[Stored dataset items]
☆ ☆ ☆ ☆

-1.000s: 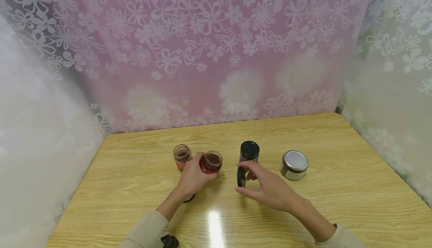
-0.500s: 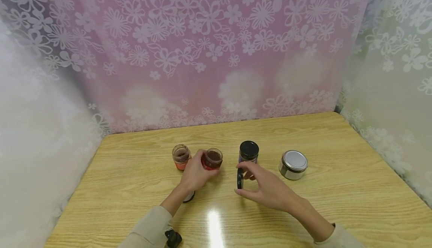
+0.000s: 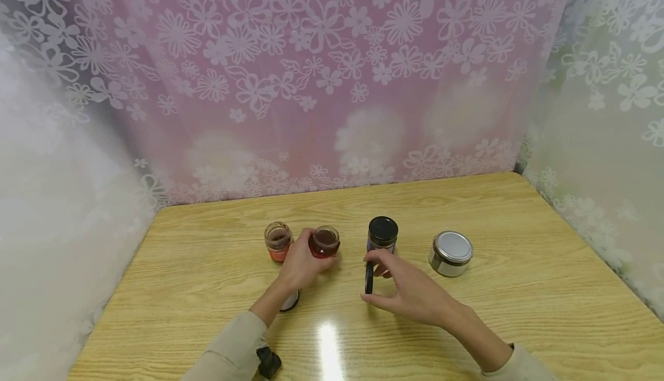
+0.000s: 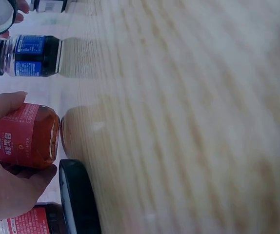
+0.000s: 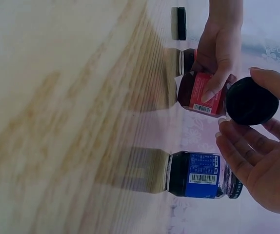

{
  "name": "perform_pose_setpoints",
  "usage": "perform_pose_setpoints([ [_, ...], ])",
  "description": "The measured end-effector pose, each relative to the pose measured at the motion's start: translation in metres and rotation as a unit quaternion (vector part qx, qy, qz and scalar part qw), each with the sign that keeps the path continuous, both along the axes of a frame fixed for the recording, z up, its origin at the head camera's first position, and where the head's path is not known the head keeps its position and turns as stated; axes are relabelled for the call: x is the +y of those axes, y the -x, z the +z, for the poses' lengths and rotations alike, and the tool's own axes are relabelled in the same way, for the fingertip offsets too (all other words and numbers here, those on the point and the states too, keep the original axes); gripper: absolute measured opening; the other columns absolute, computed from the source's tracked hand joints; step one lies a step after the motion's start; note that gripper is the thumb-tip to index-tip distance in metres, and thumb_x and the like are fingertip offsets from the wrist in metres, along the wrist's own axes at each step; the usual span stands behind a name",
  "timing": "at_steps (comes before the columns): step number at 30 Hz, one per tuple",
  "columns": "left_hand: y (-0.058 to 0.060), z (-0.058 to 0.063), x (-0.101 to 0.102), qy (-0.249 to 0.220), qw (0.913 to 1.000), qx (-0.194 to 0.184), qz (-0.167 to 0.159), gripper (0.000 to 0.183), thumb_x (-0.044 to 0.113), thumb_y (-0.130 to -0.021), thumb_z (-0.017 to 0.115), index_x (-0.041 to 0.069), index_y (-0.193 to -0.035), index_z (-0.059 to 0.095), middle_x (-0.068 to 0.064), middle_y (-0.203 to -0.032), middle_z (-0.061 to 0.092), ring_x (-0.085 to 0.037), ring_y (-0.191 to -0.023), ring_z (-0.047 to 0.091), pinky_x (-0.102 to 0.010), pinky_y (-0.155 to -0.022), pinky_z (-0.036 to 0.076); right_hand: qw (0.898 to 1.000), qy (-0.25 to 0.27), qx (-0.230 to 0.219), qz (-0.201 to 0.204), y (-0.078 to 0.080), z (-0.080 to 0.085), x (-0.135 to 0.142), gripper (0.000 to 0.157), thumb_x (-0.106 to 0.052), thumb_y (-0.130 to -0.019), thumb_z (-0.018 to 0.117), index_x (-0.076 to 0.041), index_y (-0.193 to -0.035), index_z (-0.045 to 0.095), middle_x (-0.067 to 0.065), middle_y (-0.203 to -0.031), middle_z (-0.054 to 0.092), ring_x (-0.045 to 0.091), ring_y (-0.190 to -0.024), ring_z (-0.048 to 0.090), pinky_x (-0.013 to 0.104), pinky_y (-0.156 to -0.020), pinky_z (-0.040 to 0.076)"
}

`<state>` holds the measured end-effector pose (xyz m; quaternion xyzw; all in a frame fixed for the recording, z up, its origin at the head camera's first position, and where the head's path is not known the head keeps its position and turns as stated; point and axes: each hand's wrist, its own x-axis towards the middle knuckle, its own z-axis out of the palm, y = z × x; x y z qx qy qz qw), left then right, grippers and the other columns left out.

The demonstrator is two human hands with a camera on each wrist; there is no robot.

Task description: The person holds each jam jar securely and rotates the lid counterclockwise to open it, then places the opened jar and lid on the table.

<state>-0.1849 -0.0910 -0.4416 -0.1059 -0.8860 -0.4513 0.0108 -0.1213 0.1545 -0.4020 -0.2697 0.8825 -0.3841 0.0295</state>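
Note:
My left hand (image 3: 302, 266) grips a lidless glass jar (image 3: 325, 241) of dark red contents around its side. Its red label (image 4: 15, 139) shows in the left wrist view, where the base is at or just above the tabletop. My right hand (image 3: 417, 291) pinches a black jar lid (image 3: 369, 278) by its rim. That lid stands on edge in the air, to the right of the jar and apart from it. In the right wrist view the lid's dark face (image 5: 251, 102) overlaps the jar's mouth end. Part of the red jar is hidden behind my left fingers.
Left of the held jar stands another open jar (image 3: 278, 244). A second lid (image 3: 290, 301) lies under my left wrist. Behind my right hand is a blue-labelled jar with a black lid (image 3: 383, 229). A silver-lidded jar (image 3: 452, 251) stands farther right.
The red-labelled jar and my left hand have shifted slightly away from me. My right hand has barely moved; the lid has turned more edge-on to the head view.

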Motion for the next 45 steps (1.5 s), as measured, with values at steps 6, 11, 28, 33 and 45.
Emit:
perform_pose_setpoints([
  [6,0.005,-0.001,0.000,-0.010,0.9999,-0.005,-0.006,0.062,0.028,-0.076,0.082,0.006,-0.123,0.048,-0.007,-0.107,0.062,-0.022,-0.097,0.061,-0.040,-0.082,0.049,1.000,-0.008,0.020,0.006,0.002,-0.001,-0.001,0.055,-0.045,-0.083,0.072,-0.023,-0.126,0.048,-0.006,-0.118,0.055,0.019,-0.100,0.061,0.041,-0.082,0.051],
  [11,0.009,-0.003,0.001,-0.013,0.9999,-0.006,-0.008,0.059,0.027,-0.076,0.082,0.008,-0.120,0.049,-0.006,-0.108,0.061,-0.022,-0.097,0.060,-0.041,-0.082,0.049,1.000,-0.009,0.018,0.007,0.002,-0.002,-0.002,0.056,-0.046,-0.083,0.072,-0.021,-0.127,0.048,-0.007,-0.119,0.055,0.019,-0.100,0.061,0.041,-0.082,0.051],
  [28,0.010,0.002,0.001,-0.062,0.9974,-0.036,-0.003,0.106,0.028,-0.073,0.085,0.016,-0.153,0.017,-0.010,-0.133,0.050,-0.025,-0.115,0.054,-0.045,-0.094,0.043,1.000,-0.012,0.006,0.001,0.004,-0.004,-0.005,0.060,-0.045,-0.082,0.073,-0.020,-0.130,0.047,-0.006,-0.121,0.055,0.020,-0.101,0.061,0.041,-0.083,0.051],
  [33,0.000,0.015,0.001,-0.060,0.9977,0.026,-0.017,0.099,0.032,-0.075,0.082,0.022,-0.152,0.021,-0.005,-0.144,0.042,-0.023,-0.125,0.046,-0.048,-0.096,0.042,1.000,-0.018,-0.001,-0.004,0.004,-0.005,-0.005,0.064,-0.047,-0.083,0.072,-0.017,-0.134,0.046,-0.006,-0.125,0.054,0.018,-0.101,0.060,0.041,-0.083,0.051],
  [45,-0.027,0.028,-0.021,0.123,0.9570,0.257,-0.053,0.085,0.035,-0.074,0.080,0.008,-0.144,0.041,-0.012,-0.140,0.046,-0.028,-0.125,0.046,-0.047,-0.096,0.043,0.999,-0.039,0.002,-0.001,0.006,-0.008,-0.005,0.064,-0.044,-0.084,0.072,-0.012,-0.133,0.048,-0.001,-0.122,0.057,0.019,-0.101,0.061,0.040,-0.082,0.051],
])
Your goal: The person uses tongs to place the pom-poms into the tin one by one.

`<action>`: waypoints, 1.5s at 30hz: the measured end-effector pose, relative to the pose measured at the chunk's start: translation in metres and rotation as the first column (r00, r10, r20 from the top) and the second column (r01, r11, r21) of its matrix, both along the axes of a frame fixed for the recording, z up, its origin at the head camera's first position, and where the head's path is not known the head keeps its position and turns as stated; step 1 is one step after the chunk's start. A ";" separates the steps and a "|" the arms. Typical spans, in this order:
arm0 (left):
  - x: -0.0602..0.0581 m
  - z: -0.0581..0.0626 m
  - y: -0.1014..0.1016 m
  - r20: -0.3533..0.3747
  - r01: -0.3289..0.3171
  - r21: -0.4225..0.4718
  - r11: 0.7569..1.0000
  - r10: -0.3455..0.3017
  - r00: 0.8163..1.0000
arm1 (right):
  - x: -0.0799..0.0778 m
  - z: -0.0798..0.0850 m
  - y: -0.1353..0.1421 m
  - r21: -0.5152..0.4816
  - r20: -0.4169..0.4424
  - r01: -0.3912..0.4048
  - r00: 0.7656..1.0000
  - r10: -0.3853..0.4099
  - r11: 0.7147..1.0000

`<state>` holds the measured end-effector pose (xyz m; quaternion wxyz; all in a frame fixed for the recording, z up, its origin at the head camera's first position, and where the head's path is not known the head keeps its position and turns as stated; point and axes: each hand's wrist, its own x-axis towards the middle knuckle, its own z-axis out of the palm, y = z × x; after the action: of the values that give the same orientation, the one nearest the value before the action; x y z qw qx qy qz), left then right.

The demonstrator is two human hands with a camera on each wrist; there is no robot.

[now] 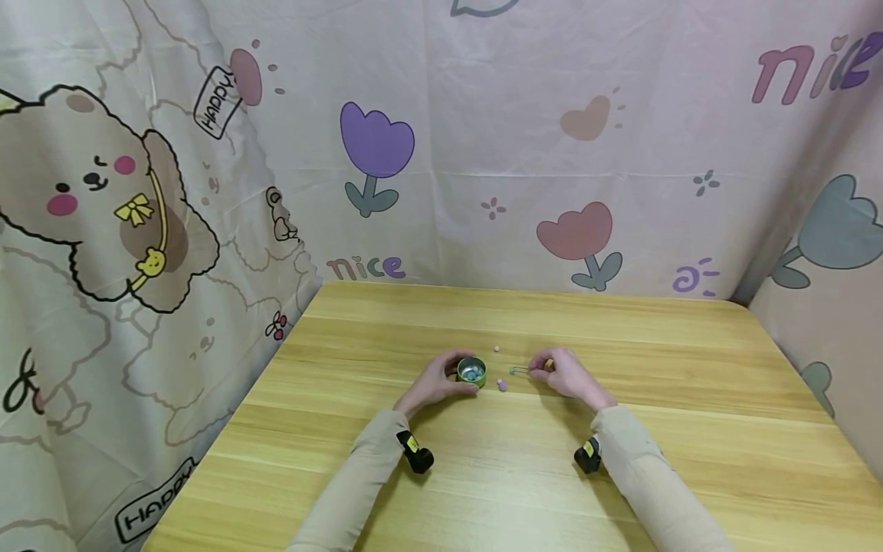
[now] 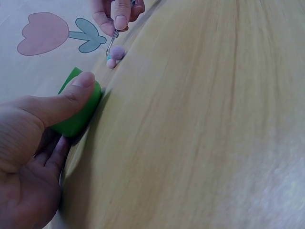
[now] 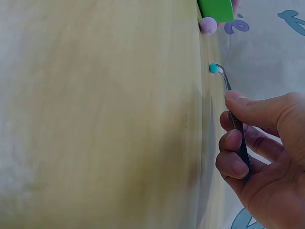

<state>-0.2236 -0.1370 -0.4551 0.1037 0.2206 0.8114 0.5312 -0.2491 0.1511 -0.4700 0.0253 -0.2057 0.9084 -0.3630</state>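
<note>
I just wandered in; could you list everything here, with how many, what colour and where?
Container: 1, green, in the left hand
Small pieces: several, bluish, inside the container
Tweezers: 1, metallic, in the right hand
Teal ball: 1, teal, at the tweezers' tips
Purple ball: at least 1, purple, between the hands
Pink ball: at least 1, pink, farther back
Table: 1, wood-toned, underneath
Printed cloth: count unclear, pale, around the table
Wrist cameras: 2, black, at the wrists
Sleeves: 2, beige, on the forearms
Hands: 2, bare, over the table
</note>
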 end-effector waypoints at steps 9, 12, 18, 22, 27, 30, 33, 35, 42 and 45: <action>0.000 0.000 0.000 -0.008 -0.005 -0.012 1.000 0.005 1.000 | 0.000 0.000 -0.001 0.003 -0.007 -0.006 1.000 0.006 1.000; 0.001 0.001 0.000 -0.011 -0.003 -0.012 1.000 0.003 1.000 | 0.000 0.000 -0.001 0.000 -0.007 -0.008 1.000 0.008 1.000; 0.001 0.001 0.001 -0.006 -0.005 -0.010 1.000 0.005 1.000 | 0.000 -0.001 -0.001 0.006 -0.014 -0.002 1.000 0.002 1.000; 0.001 0.000 0.001 -0.010 -0.009 -0.007 1.000 0.009 1.000 | 0.000 -0.001 0.000 0.005 -0.016 -0.003 1.000 0.003 1.000; 0.001 0.000 0.001 -0.015 -0.004 0.002 1.000 0.004 1.000 | 0.000 0.000 0.000 -0.003 0.005 0.010 1.000 -0.010 1.000; 0.000 0.000 0.001 -0.020 0.003 0.005 1.000 -0.003 1.000 | 0.000 0.002 0.000 -0.003 0.006 0.013 1.000 -0.013 1.000; -0.001 0.000 0.000 -0.030 0.007 0.001 1.000 -0.007 1.000 | 0.001 0.004 0.000 -0.005 -0.004 0.014 1.000 -0.014 1.000; -0.001 0.000 0.000 -0.023 0.008 -0.002 1.000 -0.008 1.000 | 0.002 0.005 0.001 -0.007 -0.012 0.015 1.000 -0.015 1.000; -0.015 -0.023 0.000 -0.013 -0.004 0.002 1.000 0.005 1.000 | 0.002 0.008 0.000 -0.018 -0.042 0.009 0.999 -0.010 1.000; -0.018 -0.031 0.000 -0.025 -0.021 0.002 1.000 0.021 0.999 | 0.003 0.010 -0.002 -0.025 -0.036 0.016 0.999 -0.017 1.000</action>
<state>-0.2421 -0.1370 -0.4864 0.0879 0.2189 0.8146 0.5300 -0.2458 0.1490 -0.4596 0.0031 -0.2049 0.9058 -0.3708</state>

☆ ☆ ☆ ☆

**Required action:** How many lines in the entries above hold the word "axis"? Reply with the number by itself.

**Answer section:** 2